YOUR OBJECTIVE: Here are some records. Repeat them all exactly.

[Opening RECORDS TO PROCESS section]

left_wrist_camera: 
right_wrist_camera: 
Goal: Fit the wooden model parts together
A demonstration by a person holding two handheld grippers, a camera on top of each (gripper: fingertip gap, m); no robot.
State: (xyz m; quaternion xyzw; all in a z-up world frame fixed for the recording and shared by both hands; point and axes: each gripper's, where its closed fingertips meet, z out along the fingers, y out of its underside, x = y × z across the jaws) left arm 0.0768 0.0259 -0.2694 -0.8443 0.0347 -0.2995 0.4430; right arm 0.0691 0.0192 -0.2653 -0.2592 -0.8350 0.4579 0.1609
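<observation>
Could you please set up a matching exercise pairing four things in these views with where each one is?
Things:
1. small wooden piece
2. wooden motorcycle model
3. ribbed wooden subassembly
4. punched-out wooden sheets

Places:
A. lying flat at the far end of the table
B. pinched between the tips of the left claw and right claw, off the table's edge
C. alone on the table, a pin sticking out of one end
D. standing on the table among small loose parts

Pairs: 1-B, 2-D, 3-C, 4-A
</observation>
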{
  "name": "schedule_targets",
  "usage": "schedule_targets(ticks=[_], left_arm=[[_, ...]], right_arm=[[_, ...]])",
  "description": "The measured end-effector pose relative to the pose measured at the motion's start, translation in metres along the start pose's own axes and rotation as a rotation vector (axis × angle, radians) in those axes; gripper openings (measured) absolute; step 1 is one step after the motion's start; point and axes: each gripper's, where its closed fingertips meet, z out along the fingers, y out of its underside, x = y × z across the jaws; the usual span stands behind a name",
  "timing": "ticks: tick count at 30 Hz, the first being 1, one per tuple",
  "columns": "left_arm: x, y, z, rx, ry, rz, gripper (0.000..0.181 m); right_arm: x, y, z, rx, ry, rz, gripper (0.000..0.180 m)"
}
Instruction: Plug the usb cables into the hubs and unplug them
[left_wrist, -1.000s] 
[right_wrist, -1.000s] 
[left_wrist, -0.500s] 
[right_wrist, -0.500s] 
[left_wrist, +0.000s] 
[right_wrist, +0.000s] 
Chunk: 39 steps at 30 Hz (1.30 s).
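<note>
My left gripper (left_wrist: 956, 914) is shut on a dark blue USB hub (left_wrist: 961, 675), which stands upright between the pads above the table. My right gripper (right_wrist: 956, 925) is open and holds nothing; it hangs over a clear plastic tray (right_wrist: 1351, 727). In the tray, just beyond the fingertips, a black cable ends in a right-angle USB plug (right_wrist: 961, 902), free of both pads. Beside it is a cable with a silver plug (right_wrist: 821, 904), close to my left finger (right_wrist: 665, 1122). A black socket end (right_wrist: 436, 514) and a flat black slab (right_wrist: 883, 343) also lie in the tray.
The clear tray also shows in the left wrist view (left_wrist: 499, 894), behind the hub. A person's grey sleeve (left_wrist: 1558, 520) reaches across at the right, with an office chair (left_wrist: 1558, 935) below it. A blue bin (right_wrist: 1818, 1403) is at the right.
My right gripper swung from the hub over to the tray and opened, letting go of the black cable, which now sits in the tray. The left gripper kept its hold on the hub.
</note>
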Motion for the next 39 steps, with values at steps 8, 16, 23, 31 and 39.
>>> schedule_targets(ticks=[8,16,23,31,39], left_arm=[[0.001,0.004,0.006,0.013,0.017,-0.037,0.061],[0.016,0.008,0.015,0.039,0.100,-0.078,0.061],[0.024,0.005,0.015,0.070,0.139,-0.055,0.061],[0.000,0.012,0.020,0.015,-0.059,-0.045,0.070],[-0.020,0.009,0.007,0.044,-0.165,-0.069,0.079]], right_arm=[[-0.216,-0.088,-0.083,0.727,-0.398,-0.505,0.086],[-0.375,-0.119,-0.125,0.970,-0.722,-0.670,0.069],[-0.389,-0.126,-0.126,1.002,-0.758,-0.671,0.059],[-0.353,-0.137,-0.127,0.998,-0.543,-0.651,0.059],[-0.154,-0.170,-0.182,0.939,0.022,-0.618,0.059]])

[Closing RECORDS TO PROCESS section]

TASK ANSWER:
left_wrist_camera: 
right_wrist_camera: 
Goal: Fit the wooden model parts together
A demonstration by a person holding two handheld grippers, a camera on top of each (gripper: fingertip gap, m); no robot.
State: (xyz m; quaternion xyzw; all in a z-up world frame fixed for the recording and shared by both hands; point and axes: each gripper's, where its closed fingertips meet, z out along the fingers, y out of its underside, x = y × z across the jaws) left arm 0.0768 0.0259 -0.2694 -0.8443 0.0347 -0.2995 0.4430; right arm 0.0691 0.0192 -0.2653 -0.2592 -0.8350 0.4579 0.1609
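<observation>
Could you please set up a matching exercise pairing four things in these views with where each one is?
Things:
1. small wooden piece
2. wooden motorcycle model
3. ribbed wooden subassembly
4. punched-out wooden sheets

Places:
A. lying flat at the far end of the table
B. pinched between the tips of the left claw and right claw, off the table's edge
C. alone on the table, a pin sticking out of one end
D. standing on the table among small loose parts

Pairs: 1-B, 2-D, 3-C, 4-A
</observation>
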{
  "name": "schedule_targets",
  "usage": "schedule_targets(ticks=[_], left_arm=[[_, ...]], right_arm=[[_, ...]])",
  "description": "The measured end-effector pose relative to the pose measured at the motion's start, translation in metres along the start pose's own axes and rotation as a rotation vector (axis × angle, radians) in those axes; gripper openings (measured) absolute; step 1 is one step after the motion's start; point and axes: each gripper's, where its closed fingertips meet, z out along the fingers, y out of its underside, x = y × z across the jaws; the usual span stands behind a name",
  "timing": "ticks: tick count at 30 Hz, the first being 1, one per tuple",
  "columns": "left_arm: x, y, z, rx, ry, rz, gripper (0.000..0.181 m); right_arm: x, y, z, rx, ry, rz, gripper (0.000..0.180 m)"
}
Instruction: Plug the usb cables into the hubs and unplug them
[left_wrist, -1.000s] 
[right_wrist, -1.000s] 
[left_wrist, -0.500s] 
[right_wrist, -0.500s] 
[left_wrist, +0.000s] 
[right_wrist, +0.000s] 
Chunk: 39 steps at 30 Hz (1.30 s).
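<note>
My left gripper (left_wrist: 956, 914) is shut on a dark blue USB hub (left_wrist: 961, 675), which stands upright between the pads above the table. My right gripper (right_wrist: 956, 925) is open and holds nothing; it hangs over a clear plastic tray (right_wrist: 1351, 727). In the tray, just beyond the fingertips, a black cable ends in a right-angle USB plug (right_wrist: 961, 902), free of both pads. Beside it is a cable with a silver plug (right_wrist: 821, 904), close to my left finger (right_wrist: 665, 1122). A black socket end (right_wrist: 436, 514) and a flat black slab (right_wrist: 883, 343) also lie in the tray.
The clear tray also shows in the left wrist view (left_wrist: 499, 894), behind the hub. A person's grey sleeve (left_wrist: 1558, 520) reaches across at the right, with an office chair (left_wrist: 1558, 935) below it. A blue bin (right_wrist: 1818, 1403) is at the right.
My right gripper swung from the hub over to the tray and opened, letting go of the black cable, which now sits in the tray. The left gripper kept its hold on the hub.
</note>
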Motion for the next 39 steps, with values at steps 8, 16, 23, 31 and 39.
>>> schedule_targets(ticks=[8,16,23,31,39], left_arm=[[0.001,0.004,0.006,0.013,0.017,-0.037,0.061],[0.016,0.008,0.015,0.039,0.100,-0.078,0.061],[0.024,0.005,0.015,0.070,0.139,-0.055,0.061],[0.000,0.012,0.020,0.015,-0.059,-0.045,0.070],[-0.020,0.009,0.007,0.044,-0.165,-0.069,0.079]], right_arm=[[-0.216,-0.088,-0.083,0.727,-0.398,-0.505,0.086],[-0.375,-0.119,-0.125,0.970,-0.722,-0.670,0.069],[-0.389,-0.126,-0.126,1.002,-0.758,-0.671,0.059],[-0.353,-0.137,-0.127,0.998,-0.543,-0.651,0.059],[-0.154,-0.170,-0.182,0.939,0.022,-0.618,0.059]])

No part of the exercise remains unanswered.